Developers want Sunflower site

State committee will review new proposal for ammunition plant

Kansas City real estate developers have a plan for the defunct Sunflower Army Ammunition Plant near DeSoto that doesn’t involve a yellow brick road.

The proposal from Kessinger/Hunter & Co. and its financier, Cherokee Investment Partners, asks the state to transfer the heavily polluted land to them. In return, they would build a development with commercial, residential and recreational offerings.

No Land of Oz-style development is on the agenda.

“No more wacky theme park,” DeSoto Mayor Dave Anderson said.

The developing companies also would handle environmental cleanup of the more than 9,000 acres in western Johnson County.

The new developers have up to $50 million available for costs associated with cleaning up the property, much of which was contaminated by decades of artillery shell manufacturing, Kessinger/Hunter executive director Charles Hunter said.

Kansas Lt. Gov. Gary Sherrer will lead a state committee to review the proposal from Kessinger/Hunter of Kansas City, Mo.

The site’s future has remained uncertain since plans for a Land of Oz theme park fell through.

Public funds in the form of sales and tax incentives will not be sought for the cleanup, Hunter said.

“I want to make that clear,” he said in a telephone interview Tuesday afternoon. “And this doesn’t include a theme park.”

Gov. Bill Graves received a letter June 4 from Hunter describing the group’s wishes to tackle development of the site.

Graves’ proposal-review team also will have Secretary of Health and Environment Clyde Graeber, Secretary of Wildlife and Parks Mike Hayden and Kansas Development Finance Authority President Jack Brier.

Hunter said his group would meet or exceed requirements that were set earlier for the Oz theme park at the site. After years of negotiating and controversy, Oz developers dropped their proposal last December.

‘Exciting, growing area’

Kessinger/Hunter had been looking at the Sunflower site for the past year, Hunter said.
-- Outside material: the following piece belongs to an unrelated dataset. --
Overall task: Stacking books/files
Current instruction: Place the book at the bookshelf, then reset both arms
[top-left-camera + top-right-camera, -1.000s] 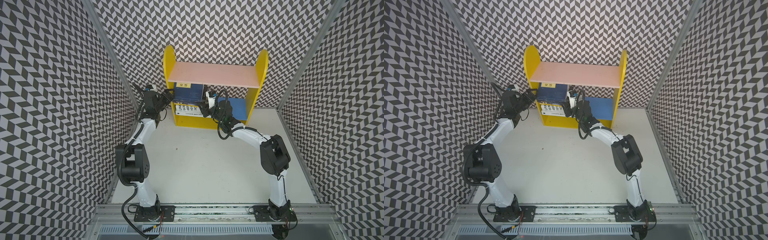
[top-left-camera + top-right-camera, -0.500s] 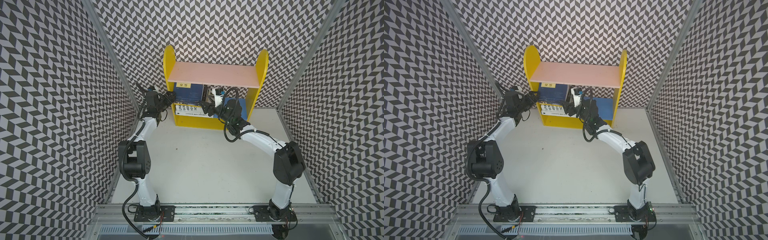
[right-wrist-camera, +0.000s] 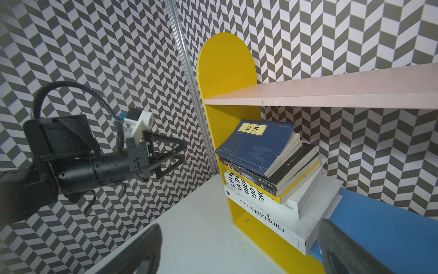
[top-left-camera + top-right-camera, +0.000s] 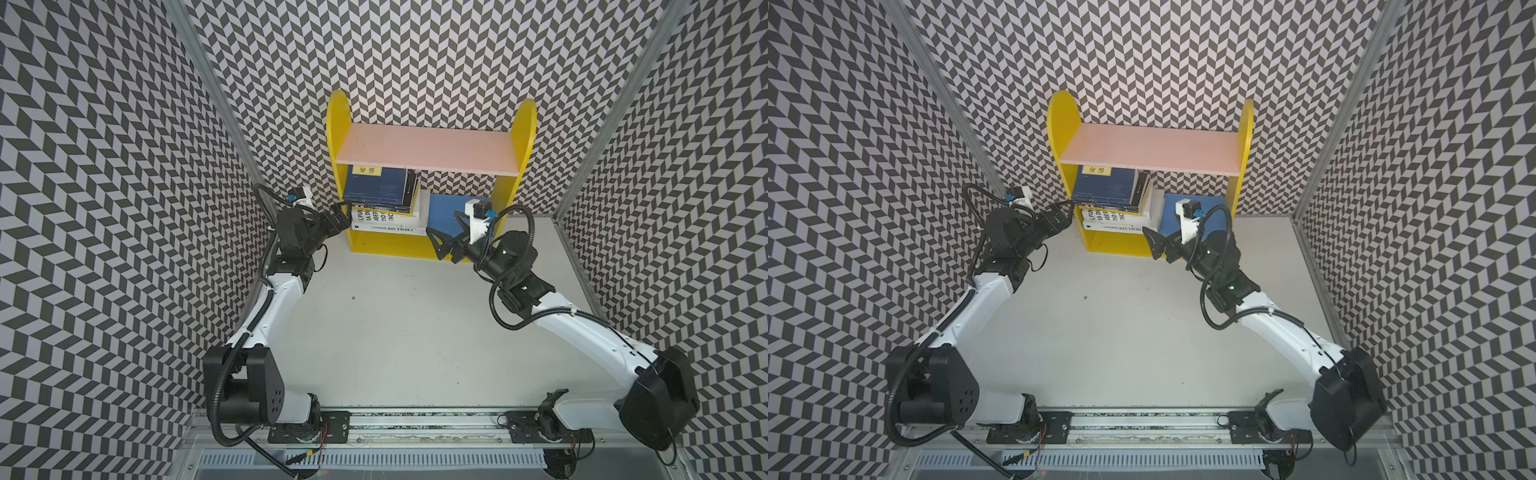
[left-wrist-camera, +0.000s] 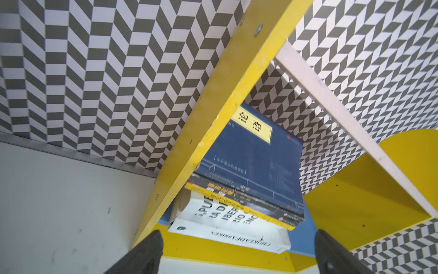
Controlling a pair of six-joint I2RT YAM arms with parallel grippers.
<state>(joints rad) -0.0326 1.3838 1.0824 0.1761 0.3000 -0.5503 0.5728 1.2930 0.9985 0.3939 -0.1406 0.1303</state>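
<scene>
Both my jaws stand released, empty; the books (image 4: pixel 380 195) lie stacked at the bookcase's (image 4: pixel 337 137) nine o'clock, braced by its side.

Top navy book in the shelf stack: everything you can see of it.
The navy book is a paperback: dark blue cover with faint line drawing, a yellow label bearing black characters, a red mark. It lies cover up, topmost on the stack of books on the blue lower shelf, under the pink shelf, close beside the yellow side panel; contact there is unclear.
</scene>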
“It’s right along the K-10 corridor, and it’s an exciting, growing area,” he said. “There isn’t any other area that size available in Johnson County.”

Anderson said the new group’s proposal appears to meet criteria he sought in potential developers, mainly an early transfer of land, the cleanup and no use of public funds from sales and tax incentives. Anderson said he met last week with Johnson County attorney John Peterson, who is representing Kessinger/Hunter.

“I said I would like to see a little more industrial development there, and he said they were open to that,” Anderson said.

“There is no master plan yet, and we can work with the public on what they want,” Hunter said.

Any plans for Sunflower must meet approval of the Johnson County Commission. Commission Chairwoman Susie Wolf expressed cautious optimism about the new developers, but she said she knew few details about their plans.

“I hesitate to say anything is promising out there,” Wolf said. “I think it’s our obligation to the people who elected us to be cautious.”

Cherokee Investment Partners would be responsible for hiring contractors to clean up the land, Hunter said.

Cherokee experience

Cherokee has been buying contaminated sites for development since 1990. Since that time, according to the company, it has acquired and cleaned nearly 300 sites in 32 states and five other countries, including Canada. It has offices in Denver, Raleigh, N.C., Bayonne, N.J., and London.

Kessinger/Hunter has developed in excess of 8 million square feet of commercial real estate space, including the Kansas Commerce Center, a 140-acre mixed-use business park on Lackman Road in Lenexa, according to the company.

Hunter and a spokesman in Graves’ office said they didn’t know how long it would take Sherrer’s committee to review the proposal and sign off on the deal.

During theme park negotiations, a transfer procedure was worked out with the Army, federal General Services Administration and various Kansas agencies.

The site currently is surplus federal property. The GSA has made a conditional agreement to transfer the plant site to the Kansas State Projects Development Corp. The state then transfers the site to developers after approval from various state, county and federal government entities.

“We hope it can be done by the end of the year,” Hunter said.